Materials and design
An introductory paragraph, seen by all participants, described a small psychic hotline with a staff of 2: Anna Ashland and Candy Carson. We chose to use “psychics” as they could predict a wide variety of topics with equal a priori trustworthiness (or lack thereof). Both sources were the same gender and were not associated with physical representations, so any participant biases prior to stimulus exposure should apply equally to both.
Twenty study scenarios were created, consisting of predictions about a variety of situations (see Appendix A for examples). Each scenario had two versions: one accurate (prediction is described as coming true) and one inaccurate (prediction is described as not coming true). Scenarios were normed by 51 additional participants (each of whom saw only one version of each scenario) who rated likelihood and desirability for each prediction. We then created two stimulus sets each for two conditions. In the high-difference condition, Anna was accurate 80% of the time, and Candy was accurate 20% of the time, while in the low-difference condition, accuracy was 60% and 40%, respectively. For all stimulus sets, sources were matched on the likelihood and desirability of their predictions.
Fourteen test scenarios were created, normed to have neutral desirability. For these scenarios, a sourceless prediction was followed by a description of the scenario's outcome. Each scenario had two versions, one accurate and one inaccurate. All participants saw seven accurate and seven inaccurate scenarios. Accuracy of particular scenarios was counterbalanced across participants.

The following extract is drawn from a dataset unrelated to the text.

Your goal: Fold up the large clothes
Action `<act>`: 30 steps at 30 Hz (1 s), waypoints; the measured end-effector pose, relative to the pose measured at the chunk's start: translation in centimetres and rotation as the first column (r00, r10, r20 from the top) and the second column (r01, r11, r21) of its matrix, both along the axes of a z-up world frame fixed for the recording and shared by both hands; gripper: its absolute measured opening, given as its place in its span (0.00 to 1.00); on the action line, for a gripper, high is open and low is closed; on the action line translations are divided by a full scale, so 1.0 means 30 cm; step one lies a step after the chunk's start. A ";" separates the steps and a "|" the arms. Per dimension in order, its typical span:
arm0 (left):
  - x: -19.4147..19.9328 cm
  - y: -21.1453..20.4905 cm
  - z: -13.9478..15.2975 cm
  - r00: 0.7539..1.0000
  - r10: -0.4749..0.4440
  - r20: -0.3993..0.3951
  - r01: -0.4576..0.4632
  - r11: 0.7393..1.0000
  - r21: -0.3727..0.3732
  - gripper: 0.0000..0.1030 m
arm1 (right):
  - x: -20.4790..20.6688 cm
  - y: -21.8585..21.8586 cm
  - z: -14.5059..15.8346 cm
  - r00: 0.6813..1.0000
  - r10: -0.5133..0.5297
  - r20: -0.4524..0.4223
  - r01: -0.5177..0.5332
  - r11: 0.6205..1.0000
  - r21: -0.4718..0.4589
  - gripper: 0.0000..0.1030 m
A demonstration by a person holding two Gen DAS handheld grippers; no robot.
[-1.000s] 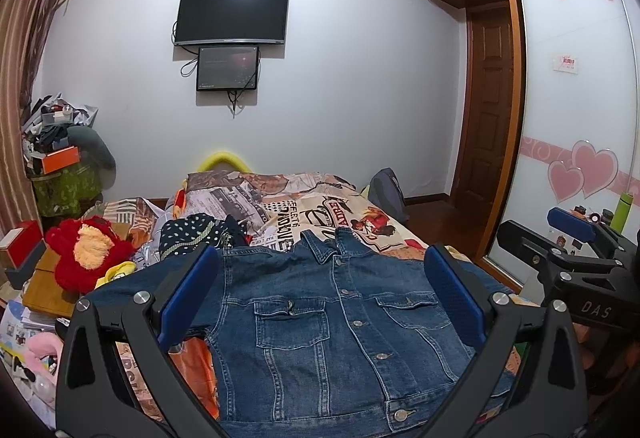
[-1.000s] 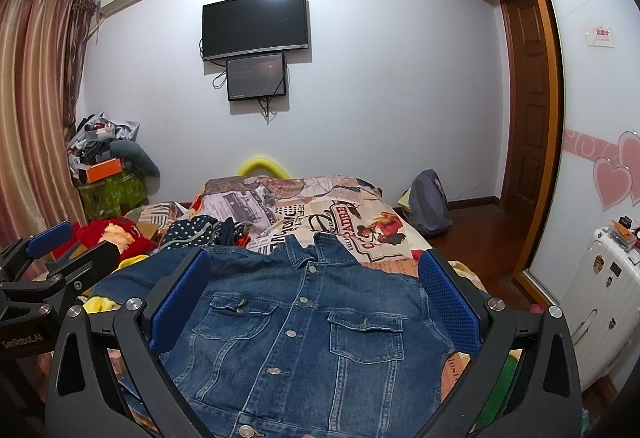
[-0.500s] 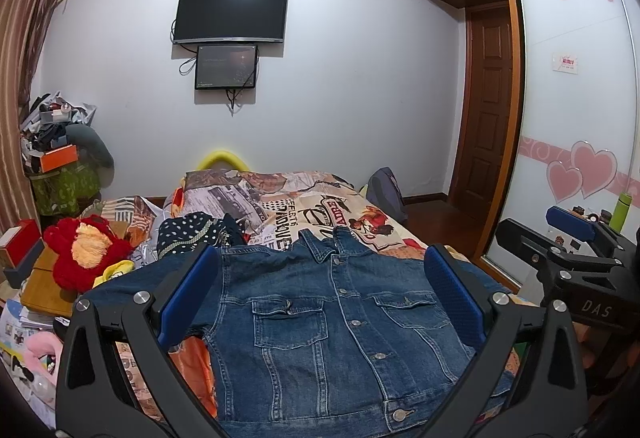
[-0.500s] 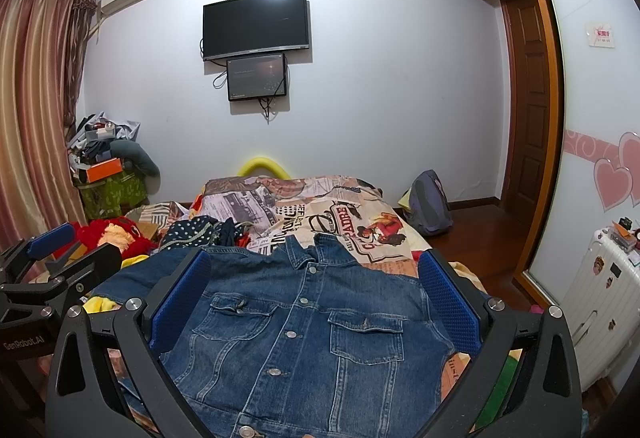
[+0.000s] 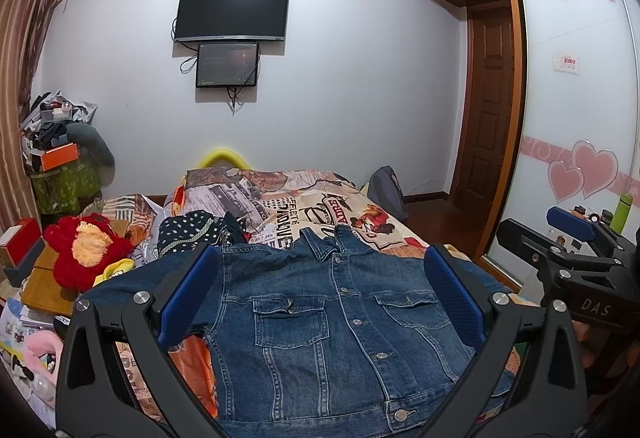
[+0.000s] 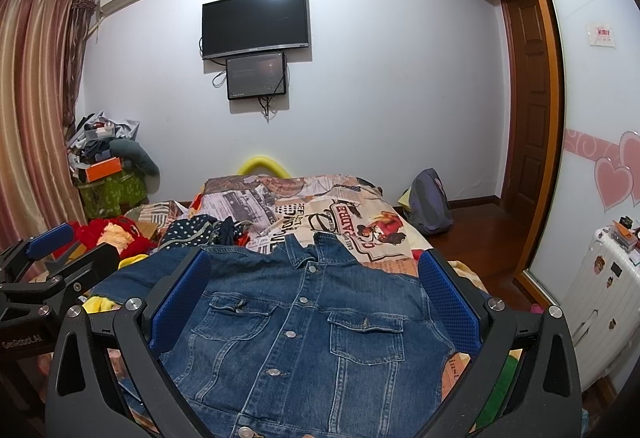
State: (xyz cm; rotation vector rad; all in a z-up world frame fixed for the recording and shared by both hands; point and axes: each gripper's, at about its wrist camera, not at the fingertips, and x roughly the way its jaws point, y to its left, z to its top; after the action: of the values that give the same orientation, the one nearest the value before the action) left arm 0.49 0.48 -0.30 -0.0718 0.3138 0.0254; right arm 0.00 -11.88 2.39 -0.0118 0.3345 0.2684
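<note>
The denim jacket lies face up and buttoned on the bed, collar toward the far wall, hem nearest the cameras, its sleeves spread out to either side over the patterned bedspread. Judged from the thick weave, double seams and metal buttons, it is likely fairly heavy and stiff for clothing: it should hold a crease line and slide little, but thick layers at the placket, collar and pocket flaps will resist a narrow pinch. The better places to take hold seem to be single-layer edges, such as a sleeve cuff, a shoulder seam or a hem corner, one on each side. The left tool hovers above the chest of the jacket with its blue pads spread wide apart, holding nothing and touching nothing I can see. The right tool hangs likewise over the front, pads set wide, empty. Each tool shows at the edge of the other's view, side by side.
</note>
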 end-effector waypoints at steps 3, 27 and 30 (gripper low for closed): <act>0.005 0.003 -0.002 1.000 0.003 -0.005 -0.003 1.000 0.000 1.00 | 0.008 -0.003 -0.001 1.000 0.000 -0.006 0.000 1.000 0.001 1.00; 0.221 0.174 -0.046 0.993 0.087 -0.078 -0.087 0.996 -0.004 1.00 | 0.198 0.065 -0.036 0.997 0.041 -0.069 -0.044 0.998 -0.042 1.00; 0.264 0.259 -0.069 0.984 0.145 -0.105 -0.148 0.989 -0.017 1.00 | 0.248 0.095 -0.049 0.995 0.055 -0.077 -0.060 0.996 -0.066 1.00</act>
State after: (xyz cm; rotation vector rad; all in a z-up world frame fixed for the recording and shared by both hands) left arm 8.42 8.24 -2.37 -0.1182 0.4119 0.1718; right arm 7.44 -9.04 0.91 -0.0785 0.4187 0.3152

All stimuli were presented using Superlab Pro experimental design software on a Windows 2000 computer.
Procedure
At the beginning of the experiment, participants saw the introductory paragraph, followed by the 20 study scenarios. They were instructed to read the stories carefully; they were not given any information as to the purpose of the study or specifically told to attend to any particular aspect of the text. Order of scenario presentation was randomized. Participants read at their own pace. Participants were assigned to either the high-difference condition or the low-difference condition.

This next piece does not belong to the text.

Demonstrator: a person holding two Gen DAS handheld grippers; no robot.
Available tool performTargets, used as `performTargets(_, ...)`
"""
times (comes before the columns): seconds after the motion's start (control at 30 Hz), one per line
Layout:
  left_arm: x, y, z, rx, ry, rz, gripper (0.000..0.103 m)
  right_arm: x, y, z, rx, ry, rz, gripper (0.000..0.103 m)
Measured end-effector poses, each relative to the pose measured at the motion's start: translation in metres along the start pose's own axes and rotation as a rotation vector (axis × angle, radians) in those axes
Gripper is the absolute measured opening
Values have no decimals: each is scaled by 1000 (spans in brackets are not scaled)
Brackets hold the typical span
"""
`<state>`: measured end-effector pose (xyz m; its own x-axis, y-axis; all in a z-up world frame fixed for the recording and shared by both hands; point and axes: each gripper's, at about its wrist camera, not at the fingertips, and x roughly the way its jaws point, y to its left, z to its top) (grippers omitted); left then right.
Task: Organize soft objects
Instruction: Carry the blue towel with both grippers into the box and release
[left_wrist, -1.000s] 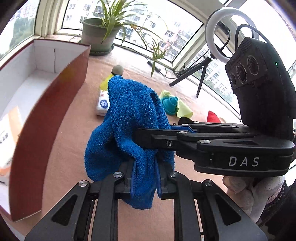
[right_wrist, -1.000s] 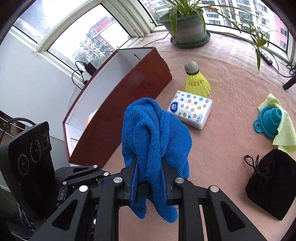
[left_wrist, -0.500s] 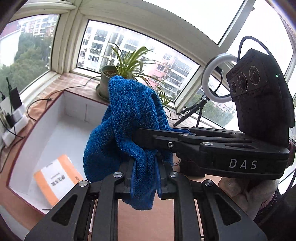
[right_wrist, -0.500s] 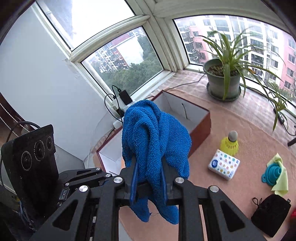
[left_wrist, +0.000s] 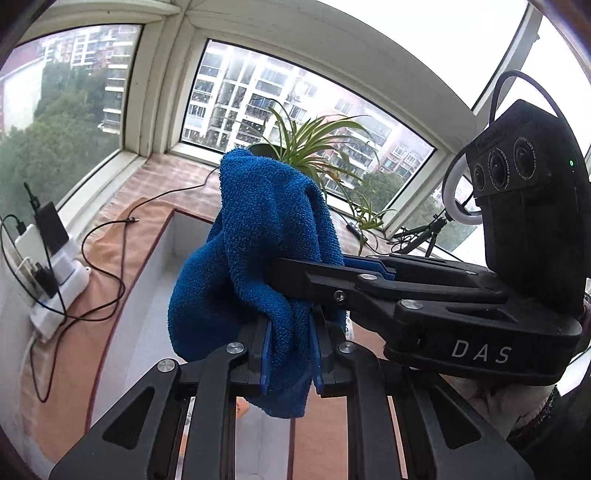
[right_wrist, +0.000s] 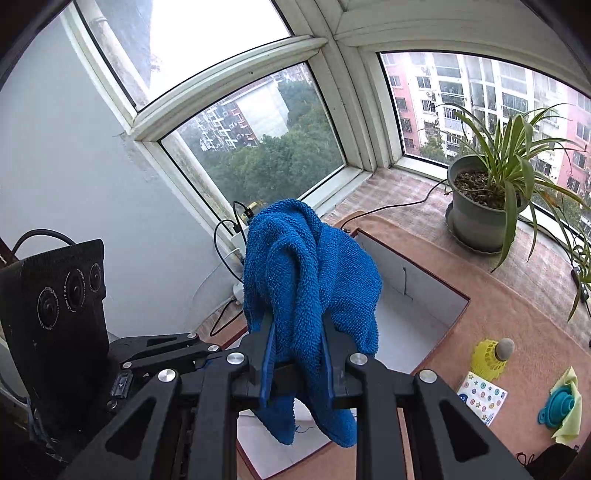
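Overhead, the blue towel (right_wrist: 308, 291) stands long-axis upright above the white-lined box (right_wrist: 417, 295), pinched by both left gripper (left_wrist: 290, 354) and right gripper (right_wrist: 297, 363) (its bottom hem probably hangs free).

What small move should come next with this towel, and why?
Probably lower it into the box. Both the left claw and right claw are shut on the towel, which hangs above the box's open white interior rather than in it.

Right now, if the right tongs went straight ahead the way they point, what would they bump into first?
Probably nothing solid soon. The right tongs hold the blue towel above the open box, aimed over its far wall toward the window; depth is unclear.
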<state>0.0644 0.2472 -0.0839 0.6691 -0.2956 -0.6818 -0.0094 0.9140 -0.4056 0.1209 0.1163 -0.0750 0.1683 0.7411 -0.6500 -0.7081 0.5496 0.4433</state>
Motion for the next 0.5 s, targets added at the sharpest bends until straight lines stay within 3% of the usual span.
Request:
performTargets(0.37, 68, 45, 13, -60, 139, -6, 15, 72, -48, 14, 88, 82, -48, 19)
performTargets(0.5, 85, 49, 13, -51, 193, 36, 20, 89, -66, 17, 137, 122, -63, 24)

Participants next read the 14 test predictions, with outcomes, and were instructed to judge which source they believed was the more likely origin (behavioural judgement task). After completing this task, participants were asked what percentage of the time they thought each source would be accurate overall (explicit judgement task). They were also asked to describe any strategy they used when attributing predictions to the sources.
Results and discussion
The purpose of this study was to examine behavioural and explicit judgements of source credibility based on sources' past record of accuracy. For the behavioural task, participants attributed accurate and inaccurate predictions to whichever of the two sources they considered most likely to have made them. Two questions were of interest with regard to this task: First, were accurate predictions more likely to be attributed to the high-accuracy source, and inaccurate predictions to the low-accuracy source? Second, were participants sensitive to the degree of difference between the sources; that is, did difference condition have an effect on attributions? For the first question, attribution of accurate versus inaccurate predictions could be compared either for the high-accuracy source or for the low-accuracy source, since the two sets were complimentary. We arbitrarily chose to make the comparison using the high-accuracy source. A two-way analysis of variance (ANOVA; condition: high difference vs. low difference; prediction type: accurate vs. inaccurate) revealed no significant interaction between those two variables, F(1, 35) = 0.25, p = .62, MSE = 195.09. There was no main effect of condition, F(1, 35) = 0.15, p = .70, MSE = 13.20. There was a significant overall main effect of prediction type, F(1, 35) = 19.93, p < .001, MSE = 15,337.79. A post hoc t test on prediction type, further exploring this main effect, revealed that the high-accuracy source was more likely to have accurate than inaccurate predictions attributed to it, across conditions, t(36) = 4.53, MSE = 6.38, p < .001. Participants' behaviour reflected sensitivity to the presence of an accuracy difference between sources, but not to the size of that accuracy. Means and standard deviations for the attribution task are shown in Table 1. (Note that the numbers listed here are the percentage of accurate and inaccurate predictions attributed to the accurate source. Participants could attribute all of both types of predictions to a single source if they wished; they are independent and do not sum to 100%.)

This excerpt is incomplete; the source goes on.